Think this curmudgeon's got it wrong? Feel free to teach me a trick or two.


2002-04-18 11:10:37
If everyone knew that you can do 95% of what ordinary people would do with SOAP + WSDL + VS.NET using HTTP and a few lines of script, they wouldn't have to replace their world wide web infrastructure with "SOAP Web" infrastructure! That would be bad for the economy! Bad for the Web Services bubble!

The Google web api is an interesting example. I mainly want to get some results back from Google that I can read with a program or stick into a web page; why must I go through all that pain (even if it is automated via WSDL) to do that? They should just do what Meerkat does and give me an option on the query to return data in various "flavors".

2002-04-18 11:39:21
What's wrong with /bin/sh?
2002-04-18 11:42:27
Why must we always be consumers?
A search over email is just a bad idea, it has nothing to do with SOAP. Where SOAP (or XMLRPC or whatever) should be used is in small frequent transactions for which lynx would be too much overhead.

Hmmm ... small and frequent, invisibly innocuous. That sure doesn't describe how I consume Google output, but does it describe how I'd want to input to Google? What if there were a bookmarklet that did a javascript soapish thing under the heading of "Index this page"?

2002-04-18 17:17:54
There are more possiblities...
True, google-by-email isn't a very exciting development, but that just shows a lack of imagination on the part of the inventors. There are plenty of things that the SOAP API makes a lot easier -- Rael Dornfest's auto-ego-surfer (see "Googling for Rael" on ) for instance.

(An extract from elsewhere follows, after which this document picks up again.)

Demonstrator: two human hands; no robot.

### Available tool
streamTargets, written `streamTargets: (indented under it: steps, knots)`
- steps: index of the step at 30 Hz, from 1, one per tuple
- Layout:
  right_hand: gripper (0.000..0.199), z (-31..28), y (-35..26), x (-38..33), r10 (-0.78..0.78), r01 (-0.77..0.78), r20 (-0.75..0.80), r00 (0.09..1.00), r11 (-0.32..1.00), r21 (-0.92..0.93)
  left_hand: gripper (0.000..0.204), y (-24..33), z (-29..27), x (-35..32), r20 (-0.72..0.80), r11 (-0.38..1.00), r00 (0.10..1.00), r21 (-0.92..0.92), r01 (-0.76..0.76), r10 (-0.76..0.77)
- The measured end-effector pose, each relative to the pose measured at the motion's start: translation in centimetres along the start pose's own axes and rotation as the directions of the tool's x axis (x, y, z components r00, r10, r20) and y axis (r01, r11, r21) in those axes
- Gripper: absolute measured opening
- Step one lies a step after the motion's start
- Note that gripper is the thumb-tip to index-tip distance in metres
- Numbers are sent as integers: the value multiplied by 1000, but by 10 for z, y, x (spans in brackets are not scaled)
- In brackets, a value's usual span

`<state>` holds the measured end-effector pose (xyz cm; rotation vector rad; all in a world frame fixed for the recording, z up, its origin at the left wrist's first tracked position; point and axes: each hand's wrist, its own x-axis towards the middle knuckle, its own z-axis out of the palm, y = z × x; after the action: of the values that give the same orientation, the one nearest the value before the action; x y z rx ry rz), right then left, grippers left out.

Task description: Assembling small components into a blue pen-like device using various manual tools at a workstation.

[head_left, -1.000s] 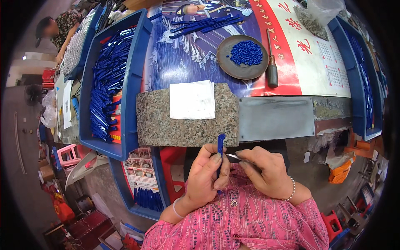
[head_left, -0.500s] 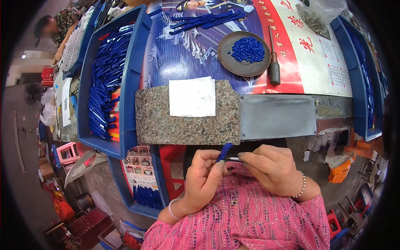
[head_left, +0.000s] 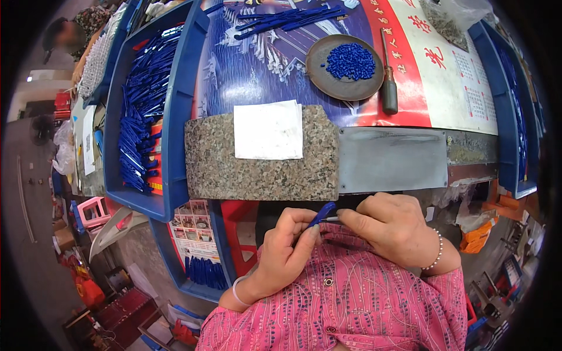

Now SOAP may be overkill -- I'd personally prefer a RESTlike interface -- but it's a darn sight simpler and more reliable than having to write a screen-scraper.

2002-04-19 02:33:05
An example only using bash and sed
The use of all those external programs isn't really necessary. If using bash as shell, 'sed' is the only program you need apart from the shell:

(QUERY=OReilly ; \
echo "GET /search?q=$QUERY" 1>&3 & cat 0<&3) \
3 sed -e 's/^

]*\)>.*/\1/p' -e 'd'

2002-04-19 02:37:36
An example only using bash and sed (proper markup this time)

(QUERY=OReilly ; \
echo "GET /search?q=$QUERY" 1>&3 & cat 0<&3) \
3 sed -e 's/^

]*\)>.*/\1/p' -e 'd'

2002-04-19 04:19:55
An example only using bash and sed (ok, one more time)
QUERY=OReilly ; \
echo "GET /search?q=$QUERY" 1>&3 & cat 0<&3) \
3</dev/tcp/ \
| sed -e 's/^<p><a href=\([^>]*\)>.*/\1/p' -e 'd'
2002-04-19 04:22:59
An example only using bash and sed (This is getting ridiculous)

(QUERY=OReilly ; \
echo "GET /search?q=$QUERY" 1>&3 & cat 0<&3) \
3</dev/tcp/ \
| sed -e 's/^<p><a href=\([^>]*\)>.*/\1/p' -e 'd'
2002-04-19 06:37:42
The original weblog entry misses the point magnificently.

1: A SOAP interface allows Google to completely change their appearance without breaking screen scrapers. Please don't think me a zealot for SOAP though, I'd be just as happy if not happier with XML-RPC or something REST-like.

2: Anytime you see the phrase "Grab your local Linux/BSD box of preference" alarm bells should be going off in your head. Mr. Dumhill makes the common mistake, "It's what I use, therefore it's what everybody should use."

Fortunately no one is out there dictating what we all have to use for computers or for development languages. With SOAP and other _protocols_, I've got choices, real OS and language choices. That's why we have protocols, so we aren't locked into one solution if it doesn't fit our needs.

3: You'll get no argument that sending out a press release about being able to query Google via email is sad, the response to it was equally goofy and sad. jenglish's response pointing out the lack of imagination was a much better one.